Punks jusqu'au bout des doigts, Jim Jarmusch et Iggy Pop ont fait déferler un vent de rock sur Cannes jeudi, avec Gimme Danger, documentaire en forme de « lettre d'amour » du réalisateur américain à son ami.

Les deux sexagénaires, visiblement très complices, ont mis le feu à la grande salle du Palais des Festivals, où a été montré, lors d'une projection spéciale après minuit, Gimme Danger.

À la fin du film, Iggy Pop, 69 ans, et le cinéaste à la crinière blanche ont reçu une très longue ovation debout, de plus de 10 minutes, « l'iguane » offrant un spectacle sans paroles, se déhanchant, boxant dans le vide, visiblement ému.

Les deux complices avaient auparavant foulé le tapis rouge et gravi les marches, Iggy Pop vêtu d'un costume bleu sombre à même la peau et Jarmusch imperturbable sous ses éternelles lunettes noires.
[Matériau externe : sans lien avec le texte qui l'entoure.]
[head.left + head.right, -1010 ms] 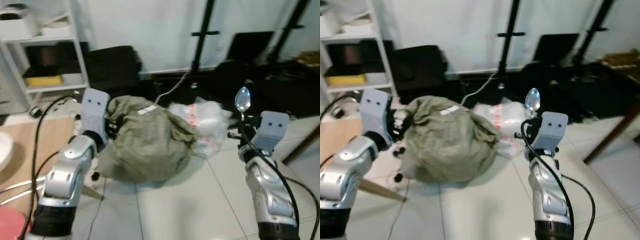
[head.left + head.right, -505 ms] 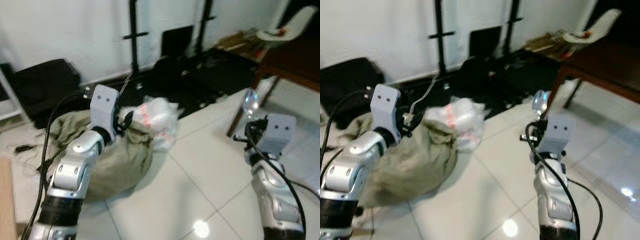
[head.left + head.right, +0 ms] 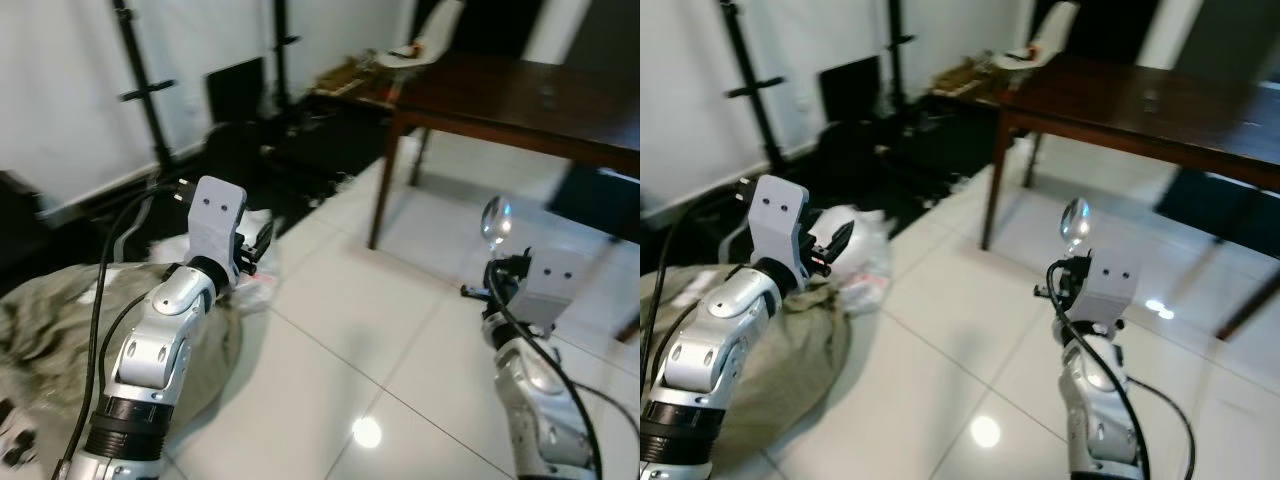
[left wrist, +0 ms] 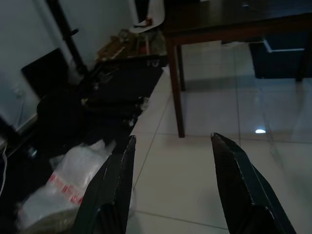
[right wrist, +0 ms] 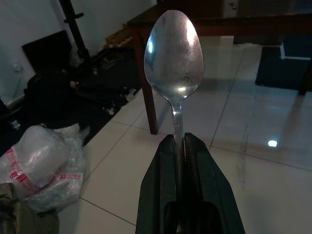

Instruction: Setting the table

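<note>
The right gripper (image 5: 179,146) clamps its 2 black fingers on the thin handle of a shiny metal spoon (image 5: 174,53) — oval bowl upright, raised over glossy white floor tiles (image 3: 330,330). The left gripper (image 4: 170,180) hangs with fingers spread, holding nothing. Ahead stands a dark wooden worktop (image 3: 520,95); a crinkled plastic bag (image 5: 41,165) lies beside an olive cloth sack (image 3: 60,310).
</note>
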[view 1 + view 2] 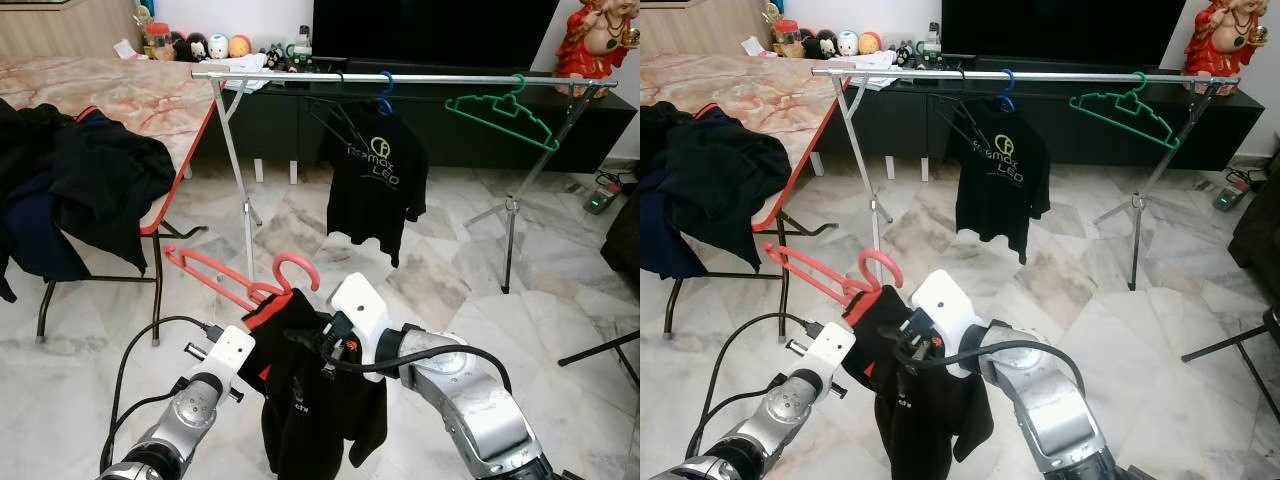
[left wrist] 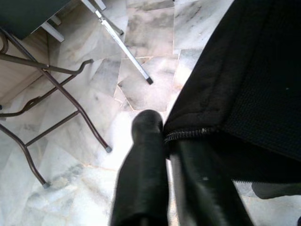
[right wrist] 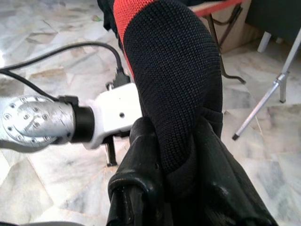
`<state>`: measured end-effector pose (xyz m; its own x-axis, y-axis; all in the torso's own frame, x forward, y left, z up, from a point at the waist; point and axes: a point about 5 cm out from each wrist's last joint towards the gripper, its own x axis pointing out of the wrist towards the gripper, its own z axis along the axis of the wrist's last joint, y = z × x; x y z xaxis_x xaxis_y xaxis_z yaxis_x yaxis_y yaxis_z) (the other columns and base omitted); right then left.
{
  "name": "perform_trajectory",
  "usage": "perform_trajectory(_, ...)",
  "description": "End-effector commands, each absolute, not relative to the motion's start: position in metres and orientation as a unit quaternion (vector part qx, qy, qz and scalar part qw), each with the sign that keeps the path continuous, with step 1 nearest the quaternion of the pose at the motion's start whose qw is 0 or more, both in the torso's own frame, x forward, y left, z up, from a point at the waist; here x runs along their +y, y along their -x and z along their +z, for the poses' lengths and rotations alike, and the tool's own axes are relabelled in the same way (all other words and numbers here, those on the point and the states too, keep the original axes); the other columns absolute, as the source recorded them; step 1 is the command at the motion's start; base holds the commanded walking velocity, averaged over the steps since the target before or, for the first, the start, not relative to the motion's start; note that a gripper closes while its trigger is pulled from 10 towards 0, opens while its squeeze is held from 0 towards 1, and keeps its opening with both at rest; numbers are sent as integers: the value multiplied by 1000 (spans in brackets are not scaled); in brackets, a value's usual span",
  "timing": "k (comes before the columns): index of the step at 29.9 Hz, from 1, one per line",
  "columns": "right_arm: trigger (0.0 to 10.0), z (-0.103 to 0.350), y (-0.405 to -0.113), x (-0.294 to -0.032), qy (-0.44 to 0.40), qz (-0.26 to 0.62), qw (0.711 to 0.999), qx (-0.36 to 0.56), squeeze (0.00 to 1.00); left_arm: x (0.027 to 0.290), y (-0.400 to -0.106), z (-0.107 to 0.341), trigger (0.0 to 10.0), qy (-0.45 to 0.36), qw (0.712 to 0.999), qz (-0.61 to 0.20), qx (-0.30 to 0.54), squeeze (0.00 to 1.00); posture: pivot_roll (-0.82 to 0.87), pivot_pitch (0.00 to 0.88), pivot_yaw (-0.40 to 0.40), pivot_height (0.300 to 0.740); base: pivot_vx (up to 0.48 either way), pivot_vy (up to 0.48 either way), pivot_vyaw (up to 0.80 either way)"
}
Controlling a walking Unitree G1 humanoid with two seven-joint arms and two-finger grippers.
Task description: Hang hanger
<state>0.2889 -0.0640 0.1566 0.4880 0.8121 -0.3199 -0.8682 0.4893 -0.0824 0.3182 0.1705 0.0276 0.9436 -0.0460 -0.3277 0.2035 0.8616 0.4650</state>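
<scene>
A red hanger (image 1: 235,280) carrying a black shirt (image 1: 310,400) with a red collar hangs in front of the robot, low over the marble floor (image 1: 420,260) and well short of the clothes rail (image 1: 400,78) that stands ahead of it. The hanger's hook curls upward above the shirt's neck, and one long arm of the hanger juts out toward the folding table's near edge.

The right gripper (image 3: 176,155) is clamped on the shirt's black fabric just below the red collar band, the cloth pinched tightly between its two fingers (image 3: 143,160). The left gripper (image 2: 164,141) meets the same shirt from the other side, its fingers (image 2: 143,165) drawn close together on a stitched hem.

On the rail, a second black shirt (image 1: 372,180) with printed lettering hangs from a blue hook (image 1: 385,92) near the middle, an empty black hanger (image 1: 335,120) sits just beside it toward the table, and a green hanger (image 1: 500,115) tilts near the rail's far-right end. Dark clothes (image 1: 70,190) lie heaped over the near corner of the table (image 1: 130,95), whose marble-patterned top is edged in red. Behind the rail stand a low black cabinet (image 1: 600,120) and a row of small figurines (image 1: 210,45).
</scene>
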Motion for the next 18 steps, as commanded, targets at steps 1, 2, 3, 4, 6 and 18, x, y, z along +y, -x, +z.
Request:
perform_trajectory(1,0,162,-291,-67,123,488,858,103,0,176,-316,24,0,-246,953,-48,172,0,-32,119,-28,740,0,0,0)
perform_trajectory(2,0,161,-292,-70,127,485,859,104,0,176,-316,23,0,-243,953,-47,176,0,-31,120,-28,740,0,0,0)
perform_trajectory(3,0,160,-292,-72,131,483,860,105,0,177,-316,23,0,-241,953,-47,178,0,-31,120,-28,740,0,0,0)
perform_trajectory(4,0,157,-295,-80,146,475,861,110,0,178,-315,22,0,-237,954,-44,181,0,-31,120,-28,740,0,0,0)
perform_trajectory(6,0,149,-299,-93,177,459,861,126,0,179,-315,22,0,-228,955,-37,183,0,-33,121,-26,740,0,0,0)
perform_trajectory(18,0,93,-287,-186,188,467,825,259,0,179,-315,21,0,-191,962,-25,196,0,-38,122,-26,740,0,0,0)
Dans la journée, ils avaient multiplié doigts d'honneurs et sourires pour le bonheur des photographes.

Le film de Jim Jarmusch lui-même est taillé pour ravir les fans du rocker. Tourné comme une « lettre d'amour » aux Stooges dont l'énergie explosive annonçait dès le tournant des années 1970 l'arrivée du punk, c'est un documentaire d'une facture assez classique.

Les interviews de celui qui est l'une des dernières légendes vivantes du rock et de ses proches alternent avec des images d'archives, certaines inédites, de l'enfance de James Osterberg jusqu'au succès mondial, puis la reformation dans les années 2000.

« Pour moi, il s'agit simplement du plus grand groupe de rock de l'histoire », a déclaré Jim Jarmusch en conférence de presse. « Le film est une sorte de collage, notre intention était de nous rapprocher de la musique des Stooges ».

L'histoire est narrée par la voix caverneuse et jamais blasée du chanteur de « I wanna be your dog » et « No fun », s'amusant par exemple à l'évocation des émissions de télé qu'il regardait ou de la caravane où il vivait avec ses parents (« j'ai eu l'opportunité de les connaître, c'est un vrai plaisir »).

« Post pop Depression »

Le réalisateur, qui a déjà fait tourner Iggy Pop dans Coffee and Cigarettes et Dead Man, le met en scène assis dans une buanderie, ou bien sur un fauteuil, pieds nus - le moins que pouvait faire celui qui a rarement terminé un concert autrement que torse nu.

Ce sont d'ailleurs les images des concerts déjantés et sans limite d'Iggy Pop et des Stooges qui donnent l'essentiel de son énergie au documentaire, qui s'attarde parfois longuement sur les détails de son évolution historique ou de ses relations avec ses producteurs.

« J'ai vu le film pour la première fois hier (mercredi) soir, et ça m'a beaucoup marqué. Je me suis dit "Oh mon dieu je suis un produit de cette époque" ! », a commenté Iggy Pop, qui est par ailleurs en pleine tournée pour son dernier album Post Pop Depression.

Pendant la conférence, il a dû faire répéter plusieurs questions et a plaisanté sur sa surdité tout en assurant préférer désormais un petit verre de vin à la drogue. « Quand je ne travaille pas je me couche tôt... », a même prétendu le rocker. Avant de sourire : « Mais non, ça, ce n'est pas vrai !».

Fan de rock, Jarmusch, 63 ans, avait déjà réalisé un documentaire sur une tournée de Neil Young, Year of the Horse (1997).

Gimme Danger (1 h 48), présenté hors compétition, est le second film de Jarmusch projeté à Cannes cette année. Le premier, Paterson, essai poétique qui relate la semaine ordinaire d'un chauffeur de bus (Adam Driver), une ode à la banalité du quotidien, concourt pour la Palme d'Or.